Keywords
R, visualisation, exploratory data analysis, multidimensional, parallel coordinate plots
This article is included in the RPackage gateway.
Exploratory data analysis (EDA) involves summarising trends within a dataset to help uncover data quality issues and generate hypotheses. However, identifying relationships between multiple features often requires extensive coding, manual inspection and statistical modelling. Here, we introduce the ggEDA R package, which streamlines multidimensional data exploration by providing two turnkey and complementary visualisation strategies. ggEDA generates interactive parallel coordinate plots (PCPs) well suited for examining large datasets with mostly quantitative features, and introduces tiled one-dimensional plots that more effectively show missingness and reveal categorical relationships in smaller datasets. ggEDA reduces the amount of code and time required to detect multi-feature relationships that may otherwise require statistical modelling or thorough manual review to identify. To make ggEDA visualisations accessible to a wider audience we also developed interactiveEDA, a web app that enables non-programmers to explore and interpret data patterns interactively. ggEDA and interactiveEDA are available at https://github.com/CCICB/ggEDA and https://github.com/CCICB/interactiveEDA respectively.
R, visualisation, exploratory data analysis, multidimensional, parallel coordinate plots
Exploratory data analysis (EDA) reveals relationships between data features, informing hypothesis generation and downstream analyses. It can also identify data-quality issues such as missingness, bias, and unexpected distribution structure. The R ecosystem already includes popular EDA packages such as skimr, which textually summarises completeness and descriptive statistics for individual features (1-dimensional), and GGally, which graphically describes pairwise feature correlations (2-dimensional) or multi-feature relationships through PCPs (n-dimensional). ggEDA enhances this ecosystem by providing interactive versions of standard n-dimensional visualisations like PCPs and introducing tiled one-dimensional visualisations that more effectively show missingness and relationships between categorical features in smaller datasets. Together, these visualisations provide key advantages over other EDA packages, most notably an ability to reveal a greater variety of multidimensional patterns ( Figure 1).
ggEDA is implemented as a standard R package and published on CRAN and the R-universe.
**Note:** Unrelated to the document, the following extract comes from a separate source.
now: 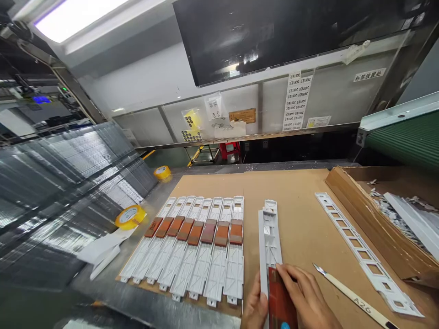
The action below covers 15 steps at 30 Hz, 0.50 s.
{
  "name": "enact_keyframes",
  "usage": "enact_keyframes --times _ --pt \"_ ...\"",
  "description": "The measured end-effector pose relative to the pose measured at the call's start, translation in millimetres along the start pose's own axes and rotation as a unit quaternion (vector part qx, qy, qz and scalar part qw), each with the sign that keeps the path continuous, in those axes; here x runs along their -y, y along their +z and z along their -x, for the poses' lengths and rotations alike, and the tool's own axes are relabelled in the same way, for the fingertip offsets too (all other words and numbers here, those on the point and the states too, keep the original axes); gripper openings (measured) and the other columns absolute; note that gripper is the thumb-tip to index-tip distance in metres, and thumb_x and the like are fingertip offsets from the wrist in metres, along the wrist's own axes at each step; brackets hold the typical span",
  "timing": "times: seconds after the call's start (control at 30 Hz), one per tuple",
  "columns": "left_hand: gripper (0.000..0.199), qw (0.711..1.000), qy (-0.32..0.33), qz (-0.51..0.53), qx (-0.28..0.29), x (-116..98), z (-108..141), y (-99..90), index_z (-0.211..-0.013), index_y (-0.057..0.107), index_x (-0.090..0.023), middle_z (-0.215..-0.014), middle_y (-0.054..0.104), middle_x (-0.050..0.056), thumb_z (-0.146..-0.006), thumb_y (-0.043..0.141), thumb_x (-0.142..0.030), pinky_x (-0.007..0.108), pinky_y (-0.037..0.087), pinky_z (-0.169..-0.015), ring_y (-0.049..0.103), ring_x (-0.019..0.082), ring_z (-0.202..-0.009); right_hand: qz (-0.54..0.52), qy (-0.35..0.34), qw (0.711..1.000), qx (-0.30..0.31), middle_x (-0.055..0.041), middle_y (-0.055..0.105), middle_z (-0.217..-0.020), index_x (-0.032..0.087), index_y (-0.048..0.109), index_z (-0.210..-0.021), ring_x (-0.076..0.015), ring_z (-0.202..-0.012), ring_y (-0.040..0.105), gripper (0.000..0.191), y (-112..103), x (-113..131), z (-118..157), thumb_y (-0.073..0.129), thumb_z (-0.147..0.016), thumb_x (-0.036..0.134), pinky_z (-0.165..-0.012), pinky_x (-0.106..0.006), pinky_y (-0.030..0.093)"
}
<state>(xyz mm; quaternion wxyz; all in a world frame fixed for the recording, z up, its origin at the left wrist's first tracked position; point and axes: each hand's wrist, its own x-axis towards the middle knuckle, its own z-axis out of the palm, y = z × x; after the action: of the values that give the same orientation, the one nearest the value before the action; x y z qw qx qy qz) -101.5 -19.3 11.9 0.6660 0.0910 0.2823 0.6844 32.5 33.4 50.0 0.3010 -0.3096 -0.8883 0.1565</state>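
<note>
1. Left hand holds the lower part of one white plastic frame, at the near edge of the cardboard sheet.
2. Right hand is on a dark red strip, which lies against the lower end of this same frame. Its fingers press on the top of the strip.
3. The two hands are close together, and both are clamped on the frame and strip. The frame stands tilted above the sheet, with its far end near the sheet.
4. On the sheet, just right of the hands, lies a craft knife with a pale handle marked "A26". No hand touches it.
5. On the sheet, left of the held frame, eight white plastic frames lie side by side. Each one has an orange-brown strip across it.
6. On the right part of the sheet lies a white ladder-shaped frame, and beside it is a cardboard box with white scraps.
7. Left of the sheet are two yellow tape rolls.
</note>
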Motion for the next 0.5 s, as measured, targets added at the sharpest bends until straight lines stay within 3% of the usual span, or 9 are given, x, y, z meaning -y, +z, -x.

The interactiveEDA web app was written using the shiny framework6 and takes ggEDA as a dependency to separate the user-interface codebase from the underlying business logic, which is easier to test. interactiveEDA is compiled into a purely client-side web-assembly app using shinylive7 and hosted as a static web-page on GitHub Pages. Code to produce visualisations is run in the client’s browser instead of a third party server outside the direct control of end-users. The distributed nature of compute also provides scaling benefits compared to traditional server-side shiny apps that quickly slow as concurrent users grow. These security and scalability benefits do come at the cost of slower application startup time.
The ggEDA R package can be installed from CRAN ( install.packages(“ggEDA”)). It is compatible with Mac OS X, Windows, and all Unix-like operating systems where R (≥3.5.0) can be installed. Package dependencies are described on the ggEDA CRAN listing .
Data can be explored using the interactiveEDA web app in any modern browser that supports WebAssembly. We performed the most extensive testing in Chrome (version 137.0.7151.120), however the app is also compatible with Firefox, Safari and Microsoft Edge.
To demonstrate how ggEDA and interactiveEDA support exploratory data analysis, we present a series of use cases that highlight their capabilities in visualising multidimensional datasets.
PCPs are a well-established EDA visualisation that reveal trends in predominantly quantitative datasets and detect outliers in one or more dimensions. Quantitative features are represented as a series of parallel axes with samples visualised as lines passing through each axis at the point of its value. Correlative relationships are revealed when feature axes are ordered based on line crossing minimisation algorithms or mutual information with a categorical feature. ggEDA can produce interactive PCPs from any dataset with quantitative features using the ggparallel(data) command ( Figure 2).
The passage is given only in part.